This is where you're getting hung up.

We won't need an animal to outcompete us, when the ecological niches are all dying out and there's nothing left for us to eat, and we can't grow our own food because all the arable land is too hot to grow food, and all the regions where food could be grown aren't amenable to it due to not having hundreds of millions of years worth of plant growth living, dying, and decaying on them to create enough top soil to support life.

You've created a complete non sequitor that the ONLY WAY we can cease to exist is if we're OUT COMPETED by other species.

Species go extinct all the time without something else driving them to it.

And the habitat that can be taken away from us is the arable land, as I've already described, due to the lack of top soil and nutrients for intensive agriculture.

All you have to do, Cad, is look at North Africa and how hard it is to grow anything there, to understand what happens if the climate heats up 3-5 degrees over the next century.

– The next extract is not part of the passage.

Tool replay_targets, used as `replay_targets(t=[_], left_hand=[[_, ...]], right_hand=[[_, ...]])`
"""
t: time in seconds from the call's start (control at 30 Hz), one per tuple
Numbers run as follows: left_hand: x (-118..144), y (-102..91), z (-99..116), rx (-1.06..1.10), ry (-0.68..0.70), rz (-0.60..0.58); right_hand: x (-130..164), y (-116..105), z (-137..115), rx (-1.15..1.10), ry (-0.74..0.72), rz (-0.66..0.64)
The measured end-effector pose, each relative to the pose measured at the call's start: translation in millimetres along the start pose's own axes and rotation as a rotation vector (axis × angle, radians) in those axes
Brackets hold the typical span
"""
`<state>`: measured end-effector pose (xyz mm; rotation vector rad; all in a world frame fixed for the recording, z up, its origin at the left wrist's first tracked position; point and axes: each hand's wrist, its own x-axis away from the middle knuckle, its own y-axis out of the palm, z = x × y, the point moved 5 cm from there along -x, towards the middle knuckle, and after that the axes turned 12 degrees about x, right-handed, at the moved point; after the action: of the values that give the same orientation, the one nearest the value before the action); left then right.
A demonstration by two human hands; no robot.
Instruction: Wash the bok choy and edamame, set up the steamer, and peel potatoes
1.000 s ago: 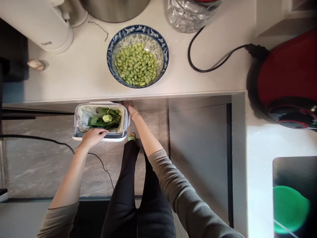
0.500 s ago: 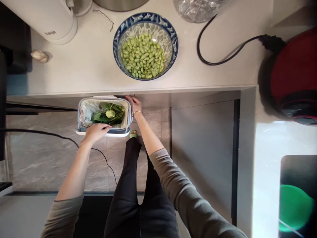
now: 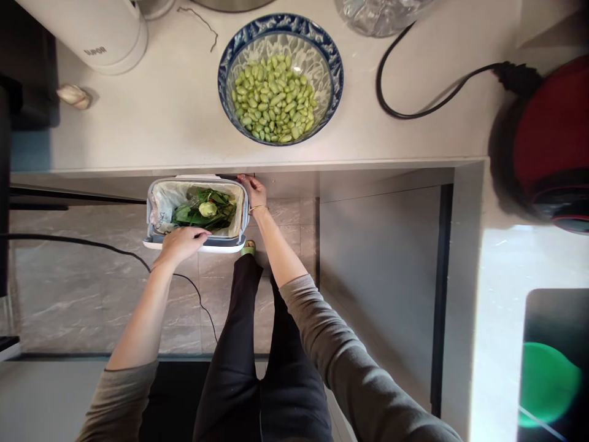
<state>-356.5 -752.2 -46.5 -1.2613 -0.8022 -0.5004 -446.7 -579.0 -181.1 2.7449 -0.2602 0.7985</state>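
Fingers (image 3: 196, 232) closed on the near rim of a small, rectangular, grey-and-white plastic bin (image 3: 221, 248)

The bare left hand (image 3: 179, 247) has its fingers drawn in on that rim, with hardly any gap showing. At the bin's right end is the bare right hand (image 3: 254, 191), a thin gold-coloured bangle (image 3: 258, 208) at its wrist, its fingers partly bent; whether they grip anything I cannot tell. The bin is just below the front edge of a smooth, pale counter (image 3: 151, 135). Inside its crumpled whitish liner (image 3: 161, 201) lie dark green leaves (image 3: 181, 213) and a rounded, pale green piece (image 3: 207, 209) (a speck of red shows among them). On the counter stands a round, blue-and-white patterned bowl (image 3: 226, 67) of shelled green beans (image 3: 276, 98).
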Motion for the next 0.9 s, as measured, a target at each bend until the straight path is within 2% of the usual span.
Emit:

We have enough technology to probably survive indefinitely on Mars if we could ship things there. We could ship dirt to northern areas for example, we could build huge greenhouses, etc. We aren't going to go extinct. Well, outside of nuclear war or a huge ass meteor strike.
Dude, the shipping dirt to northern regions to grow food thing is so crazy I can't even begin to fathom how you think that's possible. Top soil needs to be renewed on the regs. Right now we do that by dumping shitloads of artificial fertilizers on it.

This requires a complex technological human society to still exist in the first place. Also good luck shipping enough of it to cover enough of the ground to grow enough food to feed the people who are already starving due to the climate changing. Where will the energy come from to drive the transportation devices? More oil?

Sorry but this is silly season stuff here, Khalidbro.

Greenhouses will require sunlight and chemical fertilizers.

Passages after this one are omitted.